• _WHAT YOU ARE ASKED TO DO_
Below are some records; print every one of them exactly.

• _DATA PROVIDED_
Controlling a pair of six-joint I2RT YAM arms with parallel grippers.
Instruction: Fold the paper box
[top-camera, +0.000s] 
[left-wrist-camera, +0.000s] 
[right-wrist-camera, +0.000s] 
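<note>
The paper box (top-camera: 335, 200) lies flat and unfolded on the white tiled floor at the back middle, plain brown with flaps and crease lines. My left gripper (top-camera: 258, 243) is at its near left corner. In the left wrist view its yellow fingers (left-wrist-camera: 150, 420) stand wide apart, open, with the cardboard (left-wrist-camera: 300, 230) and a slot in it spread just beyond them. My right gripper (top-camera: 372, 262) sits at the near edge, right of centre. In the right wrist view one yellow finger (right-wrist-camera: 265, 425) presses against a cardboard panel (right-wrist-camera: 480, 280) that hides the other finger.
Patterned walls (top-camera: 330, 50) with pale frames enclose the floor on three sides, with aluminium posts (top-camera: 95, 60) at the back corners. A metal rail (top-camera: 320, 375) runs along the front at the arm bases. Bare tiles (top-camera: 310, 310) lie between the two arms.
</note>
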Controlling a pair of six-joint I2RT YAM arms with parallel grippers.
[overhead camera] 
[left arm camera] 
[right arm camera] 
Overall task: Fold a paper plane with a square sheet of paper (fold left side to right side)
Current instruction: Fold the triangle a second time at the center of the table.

• _FINISHED EXERCISE_
Controlling a pair of six-joint I2RT YAM arms with parallel grippers.
Instruction: Fold the paper box
[top-camera, +0.000s] 
[left-wrist-camera, +0.000s] 
[right-wrist-camera, +0.000s] 
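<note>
The paper box (top-camera: 335, 200) lies flat and unfolded on the white tiled floor at the back middle, plain brown with flaps and crease lines. My left gripper (top-camera: 258, 243) is at its near left corner. In the left wrist view its yellow fingers (left-wrist-camera: 150, 420) stand wide apart, open, with the cardboard (left-wrist-camera: 300, 230) and a slot in it spread just beyond them. My right gripper (top-camera: 372, 262) sits at the near edge, right of centre. In the right wrist view one yellow finger (right-wrist-camera: 265, 425) presses against a cardboard panel (right-wrist-camera: 480, 280) that hides the other finger.
Patterned walls (top-camera: 330, 50) with pale frames enclose the floor on three sides, with aluminium posts (top-camera: 95, 60) at the back corners. A metal rail (top-camera: 320, 375) runs along the front at the arm bases. Bare tiles (top-camera: 310, 310) lie between the two arms.
</note>
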Controlling a pair of six-joint I2RT YAM arms with parallel grippers.
[overhead camera] 
[left arm camera] 
[right arm camera] 
Overall task: Fold a paper plane with a square sheet of paper (fold left side to right side)
Current instruction: Fold the triangle a second time at the center of the table.

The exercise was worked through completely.